La película, que compitió por la Concha de Oro en el pasado Festival de San Sebastián, se estrenó antes en Francia, donde Robin Campillo se quedó sorprendido al descubrir que nadie le preguntaba en las jornadas promocionales por la cuestión colonial. “Esa relación complicada con el colonialismo pasa en todos los países, pero es que a la gente no le importa. La película se estrenó con buenas críticas, ha ido bastante bien en taquilla… pero el tema del colonialismo no se ha tratado. No se ha hablado de ello ni en los periódicos más políticos. Nadie ha querido, por ejemplo, hacer una mesa redonda con Jean-Luc Raharimanana, el guionista, y con historiadores”, dice con pena.

Campillo cree que el colonialismo sigue presente, y que se habla de él cuando en las noticias salen los abusos que sufren los migrantes: “Los ciudadanos árabes o negros viven un neocolonialismo. Están hartos de sentirse maltratados y sienten que son los herederos de esta historia. La manera en que la policía les trata es heredera de la violencia francesa en las colonias y ahí hay un debate, pero en Francia, obviamente, nadie habla de esto”.
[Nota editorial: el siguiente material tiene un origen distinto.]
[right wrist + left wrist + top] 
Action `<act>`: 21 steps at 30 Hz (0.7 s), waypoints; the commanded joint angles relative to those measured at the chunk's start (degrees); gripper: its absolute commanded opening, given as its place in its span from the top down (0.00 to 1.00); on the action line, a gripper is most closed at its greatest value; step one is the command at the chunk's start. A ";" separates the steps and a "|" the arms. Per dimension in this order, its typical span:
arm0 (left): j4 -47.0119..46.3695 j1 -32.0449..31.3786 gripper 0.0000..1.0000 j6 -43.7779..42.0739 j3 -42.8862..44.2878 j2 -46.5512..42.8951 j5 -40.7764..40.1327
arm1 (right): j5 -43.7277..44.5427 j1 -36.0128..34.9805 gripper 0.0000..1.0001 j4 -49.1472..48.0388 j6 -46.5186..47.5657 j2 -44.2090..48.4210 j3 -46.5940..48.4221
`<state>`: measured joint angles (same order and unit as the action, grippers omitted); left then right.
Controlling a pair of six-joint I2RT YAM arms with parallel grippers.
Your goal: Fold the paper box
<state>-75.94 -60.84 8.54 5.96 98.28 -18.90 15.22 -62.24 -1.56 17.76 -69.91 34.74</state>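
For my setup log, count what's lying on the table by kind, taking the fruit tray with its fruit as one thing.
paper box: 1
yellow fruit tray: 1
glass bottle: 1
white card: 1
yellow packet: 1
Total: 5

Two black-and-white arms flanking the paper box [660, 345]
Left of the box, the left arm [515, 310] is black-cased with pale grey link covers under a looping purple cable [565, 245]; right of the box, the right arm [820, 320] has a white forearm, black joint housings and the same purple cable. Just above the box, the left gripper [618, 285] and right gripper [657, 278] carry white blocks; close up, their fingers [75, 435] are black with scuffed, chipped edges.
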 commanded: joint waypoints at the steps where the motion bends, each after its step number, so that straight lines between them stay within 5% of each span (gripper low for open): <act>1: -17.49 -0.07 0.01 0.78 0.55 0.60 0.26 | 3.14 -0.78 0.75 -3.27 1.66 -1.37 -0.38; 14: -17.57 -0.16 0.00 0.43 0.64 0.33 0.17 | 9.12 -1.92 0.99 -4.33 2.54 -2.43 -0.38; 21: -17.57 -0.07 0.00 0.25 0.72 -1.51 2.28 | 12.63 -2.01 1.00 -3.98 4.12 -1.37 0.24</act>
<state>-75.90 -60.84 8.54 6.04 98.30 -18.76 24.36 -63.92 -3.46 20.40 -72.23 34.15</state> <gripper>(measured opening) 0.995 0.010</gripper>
El director critica la posición de Macron, que cuando llegó al poder dijo que "el colonialismo era un crimen contra la humanidad”, pero luego ha tomado medidas como “rechazar que algunos estudiantes africanos vengan a Francia o algunos artistas, y esto en una democracia es delirante”. Se refiere a la reciente polémica por una carta escrita desde el Gobierno a organismos públicos en donde se pedía que no se contrataran a artistas de Níger, Burkina Faso y Mali tras un el golpe de Estado militar en el primero de esos países el pasado mes de julio: “No hay ninguna conciencia y la culpabilidad no sirve para nada. Lo importante es pensar las cosas y volver a verlas, reflexionarlas de nuevo”.
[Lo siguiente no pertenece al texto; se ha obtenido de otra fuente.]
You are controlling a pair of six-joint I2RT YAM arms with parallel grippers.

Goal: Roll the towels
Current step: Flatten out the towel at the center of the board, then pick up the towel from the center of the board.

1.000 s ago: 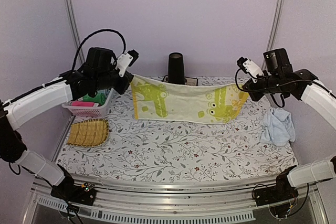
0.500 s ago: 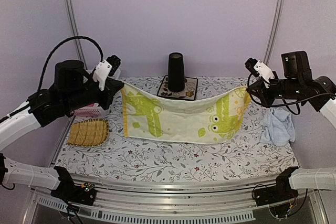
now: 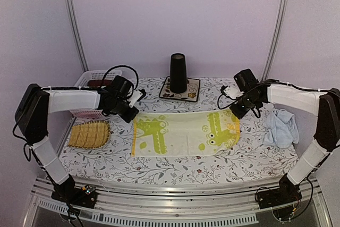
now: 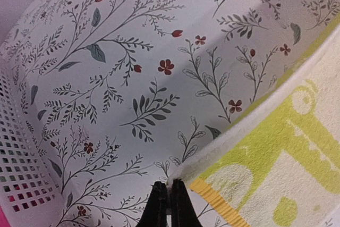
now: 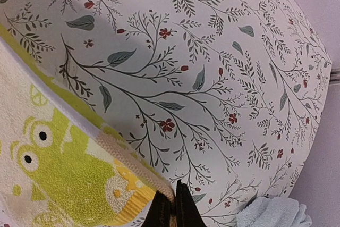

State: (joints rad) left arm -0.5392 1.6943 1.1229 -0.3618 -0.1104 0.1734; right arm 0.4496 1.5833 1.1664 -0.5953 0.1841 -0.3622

La película también realiza una similitud entre el término patria y el del patriarcado que ejerce ese padre en su familia, aunque para el realizador hay otra palabra que une todo: “paternalismo”. Un paternalismo que tiene que ver con la familia, “pero también con el proyecto colonial”. “Un padre de familia supuestamente sabe lo que es bueno para su familia, y una patria como Francia asegura saber lo que es bueno para sus ciudadanos. El colonialismo se presentaba por la gente de izquierdas como algo generoso, pero no hay que engañarse, ese paternalismo y ese patriarcado siguen estando presentes. Me interesaba mucho que, de alguna forma, todos los personajes son niños dentro del sistema colonial. Son instituciones que utilizan a la gente y ejercen su poder sobre la población. No hay nada más infantilizador que la jerarquía militar. Mi padre era una presencia potente en el hogar, pero era un niño dentro de la jerarquía militar”, zanja.

De alguna forma, La isla roja utiliza el mismo artefacto que La zona de interés, el filme de Jonathan Glazer sobre un campo de concentración que nunca se ve, que siempre está fuera de campo. Aquí es la Madagascar real la que nunca ven, solo cuando es inevitable en un final violento, un uso del fuera de campo que cree que es “casi profético”. “Nuestras fronteras se van a endurecer y vamos a vivir en la ignorancia de lo que puede pasar en el exterior. Obviamente, en la película de Glazer es mucho más grave todavía que la cuestión colonial, pero el uso de ese dispositivo intenta atrapar lo cotidiano y cómo la gente vive su inconsciencia hacia el exterior”, añade.